I joined IBM in 2011 when I just graduated from Peking University. I was one of the startup member of BigInsights project, an IBM offering Apache Hadoop based BigData platform. We started from scratch, in the first few years, I was focusing on creating a cluster provisioning and monitoring system, written by Java and Shell code. I started to lead the installation backend team since 3rd quarter of 2011. I took the full ownership of this component, and lead a 3~4 people team for production development. I worked with some front-end folks in Canada and some other component owners in U.S closely on end-to-end integration. At that time, I engaged more than 50 customers and handles lots of urgent issues during which earned a lot of experiences. My work includes

A push-down pattern master2slave framework
A flexible and light-weighted templating system
Cluster Upgrade/Rollback
CDH/HDP Overlays
Kerberos Support

From 2015, I moved on and switched my role to open source Hadoop team lead. I lead up a 3 people team to work on the IBM distribution of Hadoop. My responsibility was to ensure IBM distribution of Hadoop fully satisfies customer’s requirements. I’ve done a lot of bug fixes as well improvements, and I was also very active contributing these to apache community. In 2 years time, I’ve contributed more than 100 patches to HDFS, YARN and Hadoop common.

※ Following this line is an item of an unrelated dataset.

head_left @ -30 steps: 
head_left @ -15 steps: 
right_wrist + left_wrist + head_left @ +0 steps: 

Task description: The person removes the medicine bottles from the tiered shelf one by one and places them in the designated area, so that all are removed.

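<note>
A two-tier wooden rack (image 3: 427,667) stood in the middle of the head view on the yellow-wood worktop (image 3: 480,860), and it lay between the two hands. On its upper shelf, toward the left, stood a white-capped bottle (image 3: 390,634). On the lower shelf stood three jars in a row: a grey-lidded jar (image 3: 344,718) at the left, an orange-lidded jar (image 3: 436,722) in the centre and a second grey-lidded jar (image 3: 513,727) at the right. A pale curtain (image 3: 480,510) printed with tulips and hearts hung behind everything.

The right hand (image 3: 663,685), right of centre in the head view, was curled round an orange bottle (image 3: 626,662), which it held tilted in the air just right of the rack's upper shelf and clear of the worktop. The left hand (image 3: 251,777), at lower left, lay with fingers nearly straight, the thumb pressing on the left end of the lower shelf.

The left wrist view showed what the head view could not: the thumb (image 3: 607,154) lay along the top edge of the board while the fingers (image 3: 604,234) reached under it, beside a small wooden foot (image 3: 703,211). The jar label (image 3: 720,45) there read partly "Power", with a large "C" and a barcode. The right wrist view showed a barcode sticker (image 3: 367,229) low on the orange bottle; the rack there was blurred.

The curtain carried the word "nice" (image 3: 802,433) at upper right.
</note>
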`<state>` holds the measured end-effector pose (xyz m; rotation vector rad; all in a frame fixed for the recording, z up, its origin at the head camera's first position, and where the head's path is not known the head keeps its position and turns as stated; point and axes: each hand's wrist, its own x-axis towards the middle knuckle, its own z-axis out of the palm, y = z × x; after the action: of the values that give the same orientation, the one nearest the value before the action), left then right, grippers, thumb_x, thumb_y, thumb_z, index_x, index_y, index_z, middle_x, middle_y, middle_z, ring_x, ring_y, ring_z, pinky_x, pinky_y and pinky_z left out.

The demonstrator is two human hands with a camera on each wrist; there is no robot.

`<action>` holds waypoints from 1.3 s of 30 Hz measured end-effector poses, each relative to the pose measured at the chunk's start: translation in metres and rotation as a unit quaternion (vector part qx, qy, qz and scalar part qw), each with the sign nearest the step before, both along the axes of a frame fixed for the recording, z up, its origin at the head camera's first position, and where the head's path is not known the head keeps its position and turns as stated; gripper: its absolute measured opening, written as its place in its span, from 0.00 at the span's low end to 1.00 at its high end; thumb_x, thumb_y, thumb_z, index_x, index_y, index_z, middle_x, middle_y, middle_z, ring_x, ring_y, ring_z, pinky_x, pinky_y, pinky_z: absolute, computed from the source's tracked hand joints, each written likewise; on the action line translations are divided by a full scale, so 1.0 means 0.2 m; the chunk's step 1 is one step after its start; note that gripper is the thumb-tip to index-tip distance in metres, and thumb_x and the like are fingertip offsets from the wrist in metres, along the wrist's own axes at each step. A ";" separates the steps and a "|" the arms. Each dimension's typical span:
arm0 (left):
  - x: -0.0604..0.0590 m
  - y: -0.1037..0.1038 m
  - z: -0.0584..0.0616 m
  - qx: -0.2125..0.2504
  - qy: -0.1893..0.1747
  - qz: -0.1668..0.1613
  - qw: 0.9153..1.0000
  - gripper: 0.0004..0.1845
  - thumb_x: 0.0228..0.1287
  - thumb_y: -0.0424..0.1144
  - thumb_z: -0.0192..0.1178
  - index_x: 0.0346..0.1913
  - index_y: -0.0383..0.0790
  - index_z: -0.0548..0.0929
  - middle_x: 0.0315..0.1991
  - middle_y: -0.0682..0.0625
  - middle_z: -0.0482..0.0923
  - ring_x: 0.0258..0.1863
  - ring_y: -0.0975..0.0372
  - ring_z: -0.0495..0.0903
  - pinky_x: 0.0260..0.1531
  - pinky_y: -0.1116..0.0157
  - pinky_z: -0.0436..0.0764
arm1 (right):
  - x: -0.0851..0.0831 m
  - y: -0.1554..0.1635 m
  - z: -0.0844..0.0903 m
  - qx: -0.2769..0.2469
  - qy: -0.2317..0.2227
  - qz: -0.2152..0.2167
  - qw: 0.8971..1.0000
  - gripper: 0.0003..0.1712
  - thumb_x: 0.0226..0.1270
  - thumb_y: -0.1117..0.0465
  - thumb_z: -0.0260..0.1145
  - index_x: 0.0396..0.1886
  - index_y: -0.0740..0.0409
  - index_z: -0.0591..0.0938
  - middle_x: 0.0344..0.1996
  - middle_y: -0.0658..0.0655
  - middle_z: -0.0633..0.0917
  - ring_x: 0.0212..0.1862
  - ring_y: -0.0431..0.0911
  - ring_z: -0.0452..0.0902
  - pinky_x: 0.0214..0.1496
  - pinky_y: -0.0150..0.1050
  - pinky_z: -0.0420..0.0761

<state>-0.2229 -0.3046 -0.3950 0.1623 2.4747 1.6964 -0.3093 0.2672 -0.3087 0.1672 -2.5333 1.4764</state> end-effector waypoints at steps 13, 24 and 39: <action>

Began from the 1st quarter of 2017, I started work on Ozone project. This project is quite famous because of its ambition of fixing long-standing HDFS scalability issue, by introducing a general block storage layer. I’ve done many work including

Core API such as list key/bucket/volume
Metadata store
Async key deletion protocol
Garbage collection

At Sep 2017, I was selected as an Apache Hadoop Committer on account of the continua contributions to the project.